Vuzlin avait attentivement écouté. L'Intendante ne faisait décidément pas défaut à sa réputation de redoutable négociante. Il s'en serait bien entendu douté mais il était à présent certain qu'Elenia s'était renseigné en substance sur la nature des biens produits et exportés par son peuple. Et puis, elle n'avait pas manqué l'occasion de lui montrer par ses paroles qu'elle était compétente, qu'elle maîtrisait elle aussi son sujet en profondeur. Tous deux avaient leur fierté, et il ne pouvait le reprocher à l'Ondalienne. Cependant, il ne s'y trompait pas. Elle ne cherchait pas à lui en imposer, pas plus qu'il n'avait essayé de le faire. Il avait senti qu'il l'avait agréablement surprise et, toute retorse qu'elle put être, il savait qu'elle ne lui causerait pas d'autres soucis que ceux d'une exigeante négociation commerciale. Mais auraient-ils besoin d'en aller jusque-là ? Pour la forme, certainement. Mais au fond, ils savaient tous deux que ce manège ne faisait que dissimuler un accord qui s'était écrit dans leurs esprits au fur et à mesure qu'ils s'étaient jaugés l'un l'autre. Les mots ne feraient que donner leur consistance aux idées, de la façon la plus naturelle qui soit, et leurs deux peuples seraient ensuite plus liés que la veille. Si la négociation se poursuivait au delà du raisonnable, il savait que cela ne tiendrait pas de la nécessité mais bien du jeu, du jeu qui veut qu'aux plus hauts échelons de la hiérarchie tout se doit d'être ritualisé.

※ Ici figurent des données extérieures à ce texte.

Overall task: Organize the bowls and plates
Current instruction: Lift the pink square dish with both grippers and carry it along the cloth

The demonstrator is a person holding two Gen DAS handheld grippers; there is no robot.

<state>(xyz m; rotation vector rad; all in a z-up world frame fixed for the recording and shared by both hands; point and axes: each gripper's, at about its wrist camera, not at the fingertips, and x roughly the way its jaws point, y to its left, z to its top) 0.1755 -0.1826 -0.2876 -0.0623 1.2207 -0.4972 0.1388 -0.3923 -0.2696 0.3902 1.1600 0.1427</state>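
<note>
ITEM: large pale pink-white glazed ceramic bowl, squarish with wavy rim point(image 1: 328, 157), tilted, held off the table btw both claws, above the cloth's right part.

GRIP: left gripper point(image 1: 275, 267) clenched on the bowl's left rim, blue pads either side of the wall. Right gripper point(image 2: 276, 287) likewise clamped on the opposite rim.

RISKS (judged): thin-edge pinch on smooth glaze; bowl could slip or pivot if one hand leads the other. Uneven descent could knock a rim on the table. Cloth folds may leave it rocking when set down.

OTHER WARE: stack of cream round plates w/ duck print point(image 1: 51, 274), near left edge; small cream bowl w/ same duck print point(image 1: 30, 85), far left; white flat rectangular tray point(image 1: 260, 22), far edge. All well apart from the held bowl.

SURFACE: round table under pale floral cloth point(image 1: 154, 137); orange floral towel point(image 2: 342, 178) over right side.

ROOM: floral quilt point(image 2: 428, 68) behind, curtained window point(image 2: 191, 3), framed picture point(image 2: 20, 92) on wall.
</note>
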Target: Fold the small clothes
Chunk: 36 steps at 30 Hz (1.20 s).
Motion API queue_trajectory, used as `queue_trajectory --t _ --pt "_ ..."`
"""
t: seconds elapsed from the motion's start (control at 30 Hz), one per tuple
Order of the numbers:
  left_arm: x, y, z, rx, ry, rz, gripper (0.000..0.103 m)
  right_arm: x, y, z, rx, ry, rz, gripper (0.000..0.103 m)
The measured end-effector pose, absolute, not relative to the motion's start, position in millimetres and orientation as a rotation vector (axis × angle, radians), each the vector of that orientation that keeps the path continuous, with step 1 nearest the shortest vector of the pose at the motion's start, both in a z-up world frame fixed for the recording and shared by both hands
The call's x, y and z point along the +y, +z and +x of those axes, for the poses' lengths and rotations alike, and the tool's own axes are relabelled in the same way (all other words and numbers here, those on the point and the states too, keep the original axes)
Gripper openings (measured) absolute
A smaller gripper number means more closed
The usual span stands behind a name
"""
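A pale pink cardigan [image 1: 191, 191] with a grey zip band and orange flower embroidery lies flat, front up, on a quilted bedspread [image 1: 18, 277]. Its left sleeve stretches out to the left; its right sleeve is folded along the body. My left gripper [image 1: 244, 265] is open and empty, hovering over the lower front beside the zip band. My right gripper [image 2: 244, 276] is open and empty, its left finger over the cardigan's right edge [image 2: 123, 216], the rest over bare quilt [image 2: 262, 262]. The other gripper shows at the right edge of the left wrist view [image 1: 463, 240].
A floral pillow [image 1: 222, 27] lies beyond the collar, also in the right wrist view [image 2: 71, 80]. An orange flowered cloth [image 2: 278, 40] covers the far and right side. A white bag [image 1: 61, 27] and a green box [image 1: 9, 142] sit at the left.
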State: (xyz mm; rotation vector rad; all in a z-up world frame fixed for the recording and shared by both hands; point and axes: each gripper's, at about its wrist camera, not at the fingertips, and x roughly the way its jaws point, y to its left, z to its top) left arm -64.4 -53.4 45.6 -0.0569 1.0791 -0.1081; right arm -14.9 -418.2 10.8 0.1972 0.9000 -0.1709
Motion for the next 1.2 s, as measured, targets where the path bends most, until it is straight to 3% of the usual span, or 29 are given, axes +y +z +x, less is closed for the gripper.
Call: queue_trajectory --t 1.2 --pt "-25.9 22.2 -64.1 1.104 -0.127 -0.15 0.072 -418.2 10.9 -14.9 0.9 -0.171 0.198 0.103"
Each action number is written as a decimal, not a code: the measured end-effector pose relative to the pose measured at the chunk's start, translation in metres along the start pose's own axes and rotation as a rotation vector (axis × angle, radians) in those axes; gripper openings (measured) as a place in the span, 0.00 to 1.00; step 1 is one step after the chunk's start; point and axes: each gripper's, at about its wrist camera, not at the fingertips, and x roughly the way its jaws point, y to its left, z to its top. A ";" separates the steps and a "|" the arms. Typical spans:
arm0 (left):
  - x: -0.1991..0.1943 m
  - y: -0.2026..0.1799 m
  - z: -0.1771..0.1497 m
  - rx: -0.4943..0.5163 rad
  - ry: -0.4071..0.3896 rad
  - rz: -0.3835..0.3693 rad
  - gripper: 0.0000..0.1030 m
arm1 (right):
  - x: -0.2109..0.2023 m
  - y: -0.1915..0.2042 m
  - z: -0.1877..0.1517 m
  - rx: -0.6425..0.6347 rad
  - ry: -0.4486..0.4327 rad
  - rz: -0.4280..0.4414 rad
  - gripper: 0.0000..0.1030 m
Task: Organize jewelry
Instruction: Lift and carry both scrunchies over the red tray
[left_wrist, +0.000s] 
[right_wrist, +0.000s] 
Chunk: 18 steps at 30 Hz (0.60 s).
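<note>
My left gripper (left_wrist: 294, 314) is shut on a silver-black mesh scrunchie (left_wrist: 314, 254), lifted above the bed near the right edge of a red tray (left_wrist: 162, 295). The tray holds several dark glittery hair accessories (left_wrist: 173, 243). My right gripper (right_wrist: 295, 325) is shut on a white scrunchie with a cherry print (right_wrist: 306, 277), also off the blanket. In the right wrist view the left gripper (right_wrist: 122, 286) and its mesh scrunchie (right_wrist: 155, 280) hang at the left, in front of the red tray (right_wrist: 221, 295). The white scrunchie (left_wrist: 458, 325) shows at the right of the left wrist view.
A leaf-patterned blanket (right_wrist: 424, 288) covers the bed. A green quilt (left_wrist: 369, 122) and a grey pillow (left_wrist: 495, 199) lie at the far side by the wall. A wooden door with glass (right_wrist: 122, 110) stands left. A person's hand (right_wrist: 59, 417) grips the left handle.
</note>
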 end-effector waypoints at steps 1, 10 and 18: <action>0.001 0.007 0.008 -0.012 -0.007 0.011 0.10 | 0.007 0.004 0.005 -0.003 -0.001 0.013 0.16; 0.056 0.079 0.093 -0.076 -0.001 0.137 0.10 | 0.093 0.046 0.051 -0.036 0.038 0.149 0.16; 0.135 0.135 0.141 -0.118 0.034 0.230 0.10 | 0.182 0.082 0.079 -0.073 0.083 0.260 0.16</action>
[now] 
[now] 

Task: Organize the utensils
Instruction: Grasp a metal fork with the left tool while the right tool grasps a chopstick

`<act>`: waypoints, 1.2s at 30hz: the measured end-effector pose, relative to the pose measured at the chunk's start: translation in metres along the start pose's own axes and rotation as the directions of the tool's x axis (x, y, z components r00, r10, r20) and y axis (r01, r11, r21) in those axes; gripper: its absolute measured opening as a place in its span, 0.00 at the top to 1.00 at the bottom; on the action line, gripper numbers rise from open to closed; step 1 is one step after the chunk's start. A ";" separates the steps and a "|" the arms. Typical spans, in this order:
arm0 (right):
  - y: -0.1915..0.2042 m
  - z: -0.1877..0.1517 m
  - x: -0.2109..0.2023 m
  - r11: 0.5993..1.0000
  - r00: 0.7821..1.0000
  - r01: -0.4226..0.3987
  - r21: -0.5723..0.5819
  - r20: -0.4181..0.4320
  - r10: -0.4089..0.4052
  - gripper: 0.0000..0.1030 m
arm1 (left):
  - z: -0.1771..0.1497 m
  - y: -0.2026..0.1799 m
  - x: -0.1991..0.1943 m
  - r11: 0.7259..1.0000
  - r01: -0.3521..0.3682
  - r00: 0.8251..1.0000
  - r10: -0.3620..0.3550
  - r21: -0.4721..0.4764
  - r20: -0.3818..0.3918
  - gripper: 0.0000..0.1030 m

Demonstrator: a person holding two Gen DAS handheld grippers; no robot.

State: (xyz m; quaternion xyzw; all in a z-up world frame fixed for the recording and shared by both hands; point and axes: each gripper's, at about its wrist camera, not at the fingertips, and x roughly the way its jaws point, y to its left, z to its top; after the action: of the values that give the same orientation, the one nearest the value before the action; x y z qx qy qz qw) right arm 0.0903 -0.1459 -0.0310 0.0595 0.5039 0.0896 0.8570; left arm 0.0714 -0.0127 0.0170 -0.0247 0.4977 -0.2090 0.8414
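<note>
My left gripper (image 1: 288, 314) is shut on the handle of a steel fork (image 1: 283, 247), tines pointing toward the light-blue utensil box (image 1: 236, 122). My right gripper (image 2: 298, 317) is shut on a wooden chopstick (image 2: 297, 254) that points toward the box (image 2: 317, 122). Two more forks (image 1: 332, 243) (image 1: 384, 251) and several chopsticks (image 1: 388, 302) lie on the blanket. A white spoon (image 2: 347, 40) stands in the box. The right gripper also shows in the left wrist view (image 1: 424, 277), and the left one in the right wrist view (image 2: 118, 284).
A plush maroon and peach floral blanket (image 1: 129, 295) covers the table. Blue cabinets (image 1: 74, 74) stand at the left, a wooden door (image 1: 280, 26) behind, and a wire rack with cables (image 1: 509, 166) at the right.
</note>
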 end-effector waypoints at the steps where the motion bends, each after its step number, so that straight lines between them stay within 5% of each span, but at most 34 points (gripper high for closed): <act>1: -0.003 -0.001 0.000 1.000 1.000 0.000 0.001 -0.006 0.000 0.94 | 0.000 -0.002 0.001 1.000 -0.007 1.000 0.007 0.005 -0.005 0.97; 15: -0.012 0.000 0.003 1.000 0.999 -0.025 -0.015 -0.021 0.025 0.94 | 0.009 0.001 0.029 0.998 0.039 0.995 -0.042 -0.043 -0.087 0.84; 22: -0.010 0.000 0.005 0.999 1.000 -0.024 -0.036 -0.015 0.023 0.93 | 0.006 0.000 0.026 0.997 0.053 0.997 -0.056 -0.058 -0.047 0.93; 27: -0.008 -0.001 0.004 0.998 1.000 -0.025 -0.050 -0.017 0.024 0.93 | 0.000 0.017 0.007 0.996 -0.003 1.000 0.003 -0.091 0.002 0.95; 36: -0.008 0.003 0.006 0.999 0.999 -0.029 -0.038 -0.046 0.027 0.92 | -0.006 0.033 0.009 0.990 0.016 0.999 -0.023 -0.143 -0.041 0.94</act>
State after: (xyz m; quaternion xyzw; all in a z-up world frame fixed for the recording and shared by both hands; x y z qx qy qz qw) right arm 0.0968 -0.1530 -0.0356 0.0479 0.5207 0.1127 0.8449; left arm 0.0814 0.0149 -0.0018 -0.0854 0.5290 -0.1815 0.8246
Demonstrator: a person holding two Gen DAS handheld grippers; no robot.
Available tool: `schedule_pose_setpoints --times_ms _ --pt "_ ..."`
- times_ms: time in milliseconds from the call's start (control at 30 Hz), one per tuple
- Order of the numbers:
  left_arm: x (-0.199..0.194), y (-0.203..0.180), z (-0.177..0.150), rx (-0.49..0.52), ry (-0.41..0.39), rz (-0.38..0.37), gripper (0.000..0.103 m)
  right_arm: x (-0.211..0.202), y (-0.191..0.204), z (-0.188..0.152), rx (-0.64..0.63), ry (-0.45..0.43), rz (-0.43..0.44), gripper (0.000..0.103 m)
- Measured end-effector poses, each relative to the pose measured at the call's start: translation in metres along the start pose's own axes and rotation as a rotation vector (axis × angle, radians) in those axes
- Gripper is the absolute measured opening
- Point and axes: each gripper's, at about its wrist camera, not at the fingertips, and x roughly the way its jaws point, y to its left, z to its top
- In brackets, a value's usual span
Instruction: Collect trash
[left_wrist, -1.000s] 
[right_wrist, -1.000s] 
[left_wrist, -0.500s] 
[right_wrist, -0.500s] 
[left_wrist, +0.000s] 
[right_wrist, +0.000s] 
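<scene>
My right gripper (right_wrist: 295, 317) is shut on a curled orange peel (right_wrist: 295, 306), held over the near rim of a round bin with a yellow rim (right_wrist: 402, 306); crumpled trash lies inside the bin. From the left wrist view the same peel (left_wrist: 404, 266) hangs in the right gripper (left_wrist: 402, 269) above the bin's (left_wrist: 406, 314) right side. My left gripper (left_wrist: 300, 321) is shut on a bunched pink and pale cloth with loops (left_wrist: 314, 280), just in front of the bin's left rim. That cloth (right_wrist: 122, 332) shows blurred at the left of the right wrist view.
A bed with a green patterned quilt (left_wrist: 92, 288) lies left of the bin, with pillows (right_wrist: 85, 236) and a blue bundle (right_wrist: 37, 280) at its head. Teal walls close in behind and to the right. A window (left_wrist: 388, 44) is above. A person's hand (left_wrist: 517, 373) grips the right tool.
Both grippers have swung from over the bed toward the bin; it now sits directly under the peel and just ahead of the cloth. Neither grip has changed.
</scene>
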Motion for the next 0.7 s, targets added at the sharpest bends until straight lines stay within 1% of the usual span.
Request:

Il récapitula mentalement ses propositions, et les trouva une fois de plus d'une redoutable intelligence. Il ne s'agissait pas forcément de biens de première nécessité, non. Cela aurait pu donner l'impression qu'Ekëstrim tentait de placer Vënmher dans une dépendance alimentaire. Il s'agissait plutôt de marchandises capables d'améliorer un peu plus l'ordinaire des Merisiens dont il serait peut-être dur de se séparer en cas de rupture des relations commerciales mais sûrement pas impossible. Les tissus, par exemple, augmenteraient sa popularité. Si Vuzlin réprouvait plutôt le luxe, au grand dam de ses conseillers, qui ne cessaient de lui répéter qu'il devait afficher sa supériorité de façon visuelle par un étalage toujours plus grand de richesses, il en comprenait l'attrait. Et puis, les Merisiens aimaient la profusion et parfois même la démesure. Peut-être était-ce un moyen de trouver quelque réconfort face à une société si désespérément terre-à-terre et verrouillée, il l'ignorait. Toujours est-il que Vënmher ne disposait pas des ressources nécessaires pour soutenir une industrie textile digne de ce nom. Les quelques merciers et tailleurs de ce pays avaient pour principaux clients les habitants de la Ville Haute, les individus des castes dites supérieures. Il était toujours difficile pour les plus pauvres de trouver de quoi s'habiller décemment, même si le marché noir aidait beaucoup de gens à trouver de quoi se vêtir à bas prix, ce qui ramenait directement au sujet de leur rencontre. Les étoffes des Ondaliens permettraient d'améliorer la situation, les meilleures d'entre elles contentant la haute société, permettant aux riches Merisiens de se pavaner et d'exhiber leurs épouses dans de splendides tenues. Et les autres, moins raffinées, pourraient être vendues en gros, alimentant un nouveau commerce, qui augmenterait la richesse de la nation. Un cercle vertueux en somme. La proposition n'était pas anodine, en somme, du moins pas lorsqu'on commerçait avec un royaume souterrain qui ne pouvait élever ou faire pousser n'importe quoi.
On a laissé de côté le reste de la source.